What this task involves:
Every line holding the string "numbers" should be copied from the listing.

Supplied information:

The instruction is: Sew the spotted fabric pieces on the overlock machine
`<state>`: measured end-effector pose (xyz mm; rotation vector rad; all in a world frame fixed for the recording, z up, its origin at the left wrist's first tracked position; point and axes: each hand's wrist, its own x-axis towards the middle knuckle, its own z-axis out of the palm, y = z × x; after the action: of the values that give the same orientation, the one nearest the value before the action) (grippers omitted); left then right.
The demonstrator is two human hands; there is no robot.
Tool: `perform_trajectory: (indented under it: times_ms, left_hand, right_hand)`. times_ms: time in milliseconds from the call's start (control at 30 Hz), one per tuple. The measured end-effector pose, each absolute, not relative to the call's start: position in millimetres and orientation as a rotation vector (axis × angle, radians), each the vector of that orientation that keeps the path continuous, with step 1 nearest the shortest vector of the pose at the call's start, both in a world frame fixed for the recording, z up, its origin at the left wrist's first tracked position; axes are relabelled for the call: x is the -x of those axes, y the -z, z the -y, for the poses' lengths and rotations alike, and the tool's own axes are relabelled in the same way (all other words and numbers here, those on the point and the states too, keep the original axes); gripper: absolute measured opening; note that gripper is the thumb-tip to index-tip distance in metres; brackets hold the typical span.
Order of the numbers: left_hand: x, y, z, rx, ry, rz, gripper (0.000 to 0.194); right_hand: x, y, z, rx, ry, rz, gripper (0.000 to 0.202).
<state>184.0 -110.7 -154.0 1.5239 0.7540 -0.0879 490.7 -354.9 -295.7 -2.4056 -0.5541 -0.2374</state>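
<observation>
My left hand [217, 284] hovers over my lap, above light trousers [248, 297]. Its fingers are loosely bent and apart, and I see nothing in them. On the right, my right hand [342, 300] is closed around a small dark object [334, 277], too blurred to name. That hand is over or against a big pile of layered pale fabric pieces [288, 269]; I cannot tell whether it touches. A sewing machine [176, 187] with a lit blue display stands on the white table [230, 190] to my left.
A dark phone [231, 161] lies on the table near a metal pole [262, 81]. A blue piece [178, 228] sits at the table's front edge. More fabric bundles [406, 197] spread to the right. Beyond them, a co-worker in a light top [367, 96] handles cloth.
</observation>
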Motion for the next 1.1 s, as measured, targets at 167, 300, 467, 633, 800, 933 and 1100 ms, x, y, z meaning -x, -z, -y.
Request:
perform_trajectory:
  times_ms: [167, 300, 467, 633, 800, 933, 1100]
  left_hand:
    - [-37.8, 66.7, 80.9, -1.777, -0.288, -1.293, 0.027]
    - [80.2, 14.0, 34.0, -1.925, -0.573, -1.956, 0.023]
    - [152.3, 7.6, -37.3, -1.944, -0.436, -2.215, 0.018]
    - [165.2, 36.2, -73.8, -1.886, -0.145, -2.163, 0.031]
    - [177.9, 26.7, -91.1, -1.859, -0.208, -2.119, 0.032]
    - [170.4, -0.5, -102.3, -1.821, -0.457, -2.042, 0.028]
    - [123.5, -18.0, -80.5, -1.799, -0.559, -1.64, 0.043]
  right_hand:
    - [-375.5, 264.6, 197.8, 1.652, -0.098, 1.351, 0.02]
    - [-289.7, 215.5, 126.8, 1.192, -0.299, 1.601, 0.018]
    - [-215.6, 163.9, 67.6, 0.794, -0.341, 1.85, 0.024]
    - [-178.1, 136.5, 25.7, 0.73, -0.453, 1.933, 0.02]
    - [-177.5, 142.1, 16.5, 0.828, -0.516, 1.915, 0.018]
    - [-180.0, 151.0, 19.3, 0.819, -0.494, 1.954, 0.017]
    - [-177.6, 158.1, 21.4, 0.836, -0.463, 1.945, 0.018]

Result for this task:
Tool: `perform_trajectory: (indented under it: times_ms, left_hand, right_hand)`. times_ms: time in milliseconds from the call's start (control at 30 Hz), one per tuple. The measured end-effector pose, each absolute, not relative to the call's start: position in millimetres and orientation as a rotation vector (axis × angle, radians), each the vector of that orientation that keeps the path continuous, with step 1 nearest the shortest vector of the pose at the call's start, both in a world frame fixed for the recording, z up, its origin at the left wrist's first tracked position; axes are relabelled for the call: x is the -x of those axes, y the -z, z the -y, for the poses' lengths and rotations alike, and the tool's own axes are relabelled in the same way (all other words and numbers here, those on the point and the states too, keep the original axes); gripper: absolute measured opening; note that gripper is the thumb-tip to index-tip distance in metres; brackets hold the typical span.
Order of the numbers: left_hand: x, y, z, rx, ry, rz, gripper (0.000 to 0.194); right_hand: x, y, z, rx, ry, rz, gripper (0.000 to 0.202).

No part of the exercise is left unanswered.